##
* *Reflection: Developing a Conceptual Understanding
Partition & Measurement Models - Section 1: Warm Up

A clear and specific focus on the structure of the division sentence is critical for developing students' understanding of this concept. Understanding that the dividend represents the whole amount, the divisor represents the items in a group, and the quotient represents the number of groups should not be skipped over. Understanding this structure will help students determine the type of model that can be used to solve.

It is also important to discuss what "remainders" represent. When students encounter remainders, they need to understand that the remainder represents less than a whole group rather than less of an item.

For example 7 ÷ 2 = 3 remainder 1. If the context is houses, there is one house that is not part of a whole group of two. It is not possible to share the house equally among the three groups. Understanding this concept is crucial to understanding division.

*Conceptual Understanding*

*Developing a Conceptual Understanding: Conceptual Understanding*

# Partition & Measurement Models

Lesson 1 of 5

## Objective: SWBAT explain the difference between a division models of partition and measurement.

## Big Idea: Understanding the structure of a division sentence results in different type of models. Students practice using groups and number lines to solve divisions.

*45 minutes*

#### Warm Up

*5 min*

Focusing on the relationship between division and multiplication is a critical skill for students. To begin this lesson we begin with a basic review of division to model 12 divided by 4 with a small manipulative such as a round chip or cube. We practice different ways to share and divide the 12 counters equally among different groups. As each new model is built, a corresponding division sentence is written based on the format of whole amount ÷ chips in the group = groups.
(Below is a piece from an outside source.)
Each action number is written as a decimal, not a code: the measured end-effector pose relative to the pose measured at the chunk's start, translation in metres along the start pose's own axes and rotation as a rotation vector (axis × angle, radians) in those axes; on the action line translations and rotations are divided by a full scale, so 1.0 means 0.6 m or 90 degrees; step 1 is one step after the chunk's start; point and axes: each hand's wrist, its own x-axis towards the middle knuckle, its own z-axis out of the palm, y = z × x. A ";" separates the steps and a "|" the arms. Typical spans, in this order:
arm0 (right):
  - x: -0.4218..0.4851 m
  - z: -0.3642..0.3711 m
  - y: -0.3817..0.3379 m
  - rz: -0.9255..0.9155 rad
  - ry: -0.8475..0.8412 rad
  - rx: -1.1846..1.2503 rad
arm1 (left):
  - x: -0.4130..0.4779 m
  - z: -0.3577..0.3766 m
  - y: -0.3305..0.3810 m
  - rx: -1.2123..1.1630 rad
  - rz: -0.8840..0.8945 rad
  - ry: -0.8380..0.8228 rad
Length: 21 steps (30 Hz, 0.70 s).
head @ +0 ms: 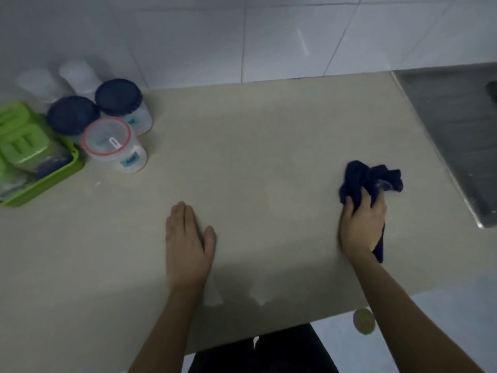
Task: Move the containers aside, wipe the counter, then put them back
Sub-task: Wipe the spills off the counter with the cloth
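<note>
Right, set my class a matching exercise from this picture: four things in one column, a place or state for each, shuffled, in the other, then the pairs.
1 left hand
2 right hand
3 green tray
4 red-rimmed jar

A grips the dark blue cloth
B at the counter's left edge
C lies flat on the counter
D stands just right of the green tray

Pairs: 1-C, 2-A, 3-B, 4-D
</note>
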 end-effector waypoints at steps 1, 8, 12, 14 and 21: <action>-0.005 0.009 -0.024 -0.030 -0.005 -0.003 | 0.000 -0.001 0.002 0.000 0.003 0.001; -0.134 0.102 -0.267 -0.336 -0.126 0.068 | -0.004 -0.013 0.008 0.011 -0.016 -0.033; -0.141 0.095 -0.229 -0.506 -0.221 0.108 | -0.004 -0.013 0.006 -0.001 0.002 -0.044; -0.124 0.058 -0.148 -0.506 -0.232 0.099 | -0.004 -0.012 0.004 -0.002 0.010 -0.040; -0.036 -0.056 0.089 -0.174 -0.121 0.095 | -0.002 -0.008 0.004 0.007 0.008 -0.021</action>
12 chips ÷ 4 = 3 groups, 12 ÷ 2 = 6, 12 ÷ 3 = 4

This structure is important for the students to understand when students will be working with remainders and equal groups.

*expand content*

#### Flip Book

*15 min*

This lesson compares the difference between different types of division including partition models and measurement models. During the warm up the students practiced partition models of division and equal shares to determine the number of items in a group. For example, there are 12 apples. If there are four teachers, how many apples will each teacher receive?

12 ÷ ____ = 4

Measurement models can be related to repeated subtraction and include models on a number line to find the number of groups. For example, there are 12 apples. If each teacher is given 3 apples, how many teachers will receive apples?

12 ÷ 3 = _____

The students' flip books are created with examples each of these types of division models.

*expand content*

#### Hands On With Tiles Partners

*20 min*

Practicing these two types of problems includes students using tiles to solve as they draw models. I find it is important to continue to use a manipulative during to help students understand the structure of the sentences, and the difference between groups and items within a group.

I chose two problems that would be somewhat challenging for the students to solve because they are not known facts by most of the students in my class. The first problem was 54 ÷ _____ = 3.

Students need to create a partition model by drawing three groups to find how many items are in each group.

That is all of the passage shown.